Loën est une énigme.
En cours, il reste d’un silence absolu. Il prend en note 10% du cours, et lorsqu’il travaille sur ses lectures du bac, se contente souvent de dicter à sa binôme ses idées sur le texte. Elles sont presque toujours excellentes.
Loën est souvent absent.
On m’a parlé de difficultés de concentration. De phobie scolaire. Le fait est, quand il y a une évaluation, je ne le vois jamais. Mais il la rattrapera toujours, dans la salle d’une collègue. Et me dira toujours que ça c’est bien passé. De fait, ça s’est bien passé.
« Monsieur ! Monsieur ! »
Je suis en train de discuter avec des collègues, place de la République. Manifestation. Loën court vers moi, avance la main comme pour me la serrer, la laisse retomber. Le tout en quelques secondes.
« Ah vous êtes là ! C’est bien ! Moi aussi je manifeste ! »

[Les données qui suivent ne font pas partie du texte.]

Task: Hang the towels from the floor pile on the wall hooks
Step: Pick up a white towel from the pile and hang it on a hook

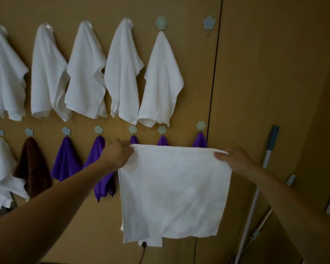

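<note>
I hold a white towel (pixel 173 191) spread flat in front of the wooden wall. My left hand (pixel 117 154) pinches its top left corner and my right hand (pixel 234 159) pinches its top right corner. The towel hangs down square between them. On the upper row, several white towels (pixel 122 73) hang from hooks, and one flower-shaped hook (pixel 209 22) at the right end is bare. On the lower row hang a white towel (pixel 2 168), a brown towel (pixel 33 166) and several purple towels (pixel 67 161); the held towel partly hides the right-hand ones.
A mop handle (pixel 263 178) leans against the wall at the right. A dark vertical seam (pixel 214 73) divides the wall panels. A white socket plate with a dark cable (pixel 144 246) shows just under the held towel.
</note>
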`<state>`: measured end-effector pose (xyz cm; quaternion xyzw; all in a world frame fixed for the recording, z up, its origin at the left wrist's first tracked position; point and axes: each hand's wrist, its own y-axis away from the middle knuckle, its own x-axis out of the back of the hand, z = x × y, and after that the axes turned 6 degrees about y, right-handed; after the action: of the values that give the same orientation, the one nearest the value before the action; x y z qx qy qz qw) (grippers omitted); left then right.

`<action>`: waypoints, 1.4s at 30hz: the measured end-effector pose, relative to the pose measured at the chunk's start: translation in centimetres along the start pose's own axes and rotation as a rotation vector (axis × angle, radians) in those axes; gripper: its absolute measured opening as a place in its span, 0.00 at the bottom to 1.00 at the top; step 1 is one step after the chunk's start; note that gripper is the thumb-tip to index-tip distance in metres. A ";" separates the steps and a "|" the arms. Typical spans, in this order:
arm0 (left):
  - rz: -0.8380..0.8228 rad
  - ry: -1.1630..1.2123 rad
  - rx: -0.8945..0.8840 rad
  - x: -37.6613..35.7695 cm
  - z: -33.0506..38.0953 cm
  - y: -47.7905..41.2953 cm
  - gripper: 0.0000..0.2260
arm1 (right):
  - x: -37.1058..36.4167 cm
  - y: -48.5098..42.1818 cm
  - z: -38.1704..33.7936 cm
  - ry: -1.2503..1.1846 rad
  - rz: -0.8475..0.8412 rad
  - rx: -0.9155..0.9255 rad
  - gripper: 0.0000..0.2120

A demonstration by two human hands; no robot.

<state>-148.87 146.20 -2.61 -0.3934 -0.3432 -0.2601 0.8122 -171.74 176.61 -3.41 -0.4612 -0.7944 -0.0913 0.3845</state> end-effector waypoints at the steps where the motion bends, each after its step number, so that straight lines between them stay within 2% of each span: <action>1: 0.054 -0.009 -0.021 0.1 1.0 -0.6 0.10 | 0.4 -0.7 -0.1 -0.007 0.100 0.041 0.14; 3: 0.151 0.032 -0.046 -0.1 3.3 -1.7 0.11 | 1.1 -1.8 -0.7 -0.109 0.239 0.096 0.11; 5: 0.262 0.066 -0.008 -0.7 5.3 -2.9 0.12 | 1.8 -2.5 -1.4 -0.313 0.313 0.096 0.08; 7: 0.409 0.058 0.059 -1.4 7.0 -3.8 0.14 | 2.5 -3.3 -2.3 -0.491 0.366 0.101 0.12; 8: 0.455 0.129 0.064 -1.8 7.8 -4.3 0.14 | 2.9 -3.8 -2.8 -0.545 0.387 0.103 0.14; 10: 0.444 0.420 0.026 -2.4 9.8 -5.2 0.13 | 3.7 -4.9 -3.9 -0.636 0.412 0.086 0.15; 13: 0.444 0.811 0.101 -2.5 12.7 -7.4 0.12 | 4.9 -6.3 -4.4 -0.743 0.264 0.156 0.11; 15: 0.475 0.948 0.194 -2.0 14.3 -9.4 0.13 | 5.9 -7.6 -4.1 -0.588 0.097 0.236 0.04; 16: 0.477 0.975 0.187 -1.8 14.8 -10.3 0.13 | 6.3 -8.3 -3.8 -0.412 0.058 0.261 0.08; 17: 0.458 0.984 0.149 -1.6 15.3 -11.1 0.13 | 6.7 -8.9 -3.8 -0.276 0.066 0.275 0.12; 18: 0.416 0.976 0.094 -1.4 15.6 -12.0 0.12 | 6.9 -9.6 -3.8 -0.260 0.094 0.281 0.12; 20: 0.262 0.897 -0.018 -1.0 16.2 -13.5 0.10 | 7.6 -11.0 -4.3 -0.371 0.190 0.284 0.12; 23: -0.027 0.667 -0.153 -0.7 16.6 -16.0 0.19 | 9.0 -13.3 -5.5 -0.487 0.278 0.280 0.04; 25: -0.191 0.564 -0.206 -0.5 17.2 -17.7 0.24 | 9.8 -15.1 -6.6 -0.492 0.313 0.249 0.09; 26: -0.229 0.564 -0.240 -0.4 17.5 -18.7 0.22 | 10.0 -16.0 -7.0 -0.477 0.339 0.240 0.14; 27: -0.233 0.596 -0.277 -0.3 17.8 -19.6 0.20 | 10.3 -16.7 -7.5 -0.458 0.369 0.244 0.14; 29: -0.177 0.704 -0.311 0.1 18.5 -21.5 0.19 | 11.0 -17.8 -8.6 -0.422 0.424 0.301 0.04; 30: -0.141 0.761 -0.312 0.2 18.9 -22.5 0.18 | 11.3 -18.3 -9.0 -0.413 0.444 0.335 0.04; 33: -0.033 0.872 -0.323 0.3 20.3 -25.4 0.13 | 12.9 -19.7 -10.5 -0.433 0.469 0.388 0.05; 36: 0.082 0.871 -0.361 0.5 22.2 -28.6 0.09 | 15.1 -22.1 -12.3 -0.463 0.448 0.426 0.09; 40: 0.267 0.853 -0.443 1.9 25.1 -33.5 0.10 | 17.8 -27.2 -14.5 -0.499 0.633 0.456 0.16; 42: 0.361 0.736 -0.438 2.5 26.4 -36.5 0.10 | 19.0 -30.1 -15.8 -0.463 0.718 0.470 0.15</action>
<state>-181.91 147.13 28.11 -0.4907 0.1049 -0.3033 0.8101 -192.83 164.52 27.02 -0.6148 -0.6491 0.3338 0.2989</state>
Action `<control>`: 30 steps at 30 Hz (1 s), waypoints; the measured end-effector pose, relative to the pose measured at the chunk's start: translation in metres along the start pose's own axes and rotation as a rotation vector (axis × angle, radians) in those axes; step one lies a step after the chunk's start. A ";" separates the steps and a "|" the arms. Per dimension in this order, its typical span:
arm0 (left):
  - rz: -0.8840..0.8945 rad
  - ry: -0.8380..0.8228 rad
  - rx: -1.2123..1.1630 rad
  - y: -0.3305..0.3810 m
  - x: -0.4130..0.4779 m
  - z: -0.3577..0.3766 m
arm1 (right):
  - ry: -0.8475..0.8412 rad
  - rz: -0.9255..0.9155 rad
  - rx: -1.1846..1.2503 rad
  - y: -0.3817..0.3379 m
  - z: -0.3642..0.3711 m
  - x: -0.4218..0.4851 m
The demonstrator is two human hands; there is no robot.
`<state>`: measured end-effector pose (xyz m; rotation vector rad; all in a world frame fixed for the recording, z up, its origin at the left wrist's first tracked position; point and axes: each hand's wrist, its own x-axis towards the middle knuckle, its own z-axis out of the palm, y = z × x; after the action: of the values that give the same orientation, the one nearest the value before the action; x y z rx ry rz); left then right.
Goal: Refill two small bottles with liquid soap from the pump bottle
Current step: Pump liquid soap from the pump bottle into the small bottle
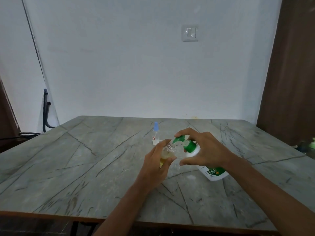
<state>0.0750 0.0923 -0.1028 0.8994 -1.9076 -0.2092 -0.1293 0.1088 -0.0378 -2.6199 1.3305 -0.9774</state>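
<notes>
My left hand (157, 159) grips a small clear bottle (167, 151) with yellowish liquid in its lower part; its open threaded neck sits right under the green pump spout. The white pump bottle (213, 172) with a green label leans toward the small bottle. My right hand (204, 149) lies over its green pump head (181, 139), fingers pressing on top and thumb stretched out below. A second small clear bottle (155, 133) with a light blue cap stands upright on the table just behind my left hand.
The grey marble-patterned table (85, 167) reaches to a white wall. A small white cap (156, 142) lies by the second bottle's base. A green object (312, 143) sits beyond the table's right edge. Dark cables hang at the far left.
</notes>
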 end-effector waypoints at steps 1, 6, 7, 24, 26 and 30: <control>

C’est la première fois de ma vie que je croise un élève en mouvement social. Je ne l’ai jamais vu aussi vif. Ses yeux, habituellement placides, brûlent d’une flamme intense. Il pirouette sur lui-même, me pointe du doigt à une pote, qui hoche la tête d’un air entendu. Et les voilà disparu.
Loën du vent. Insaisissable. En espérant que ce soit par choix.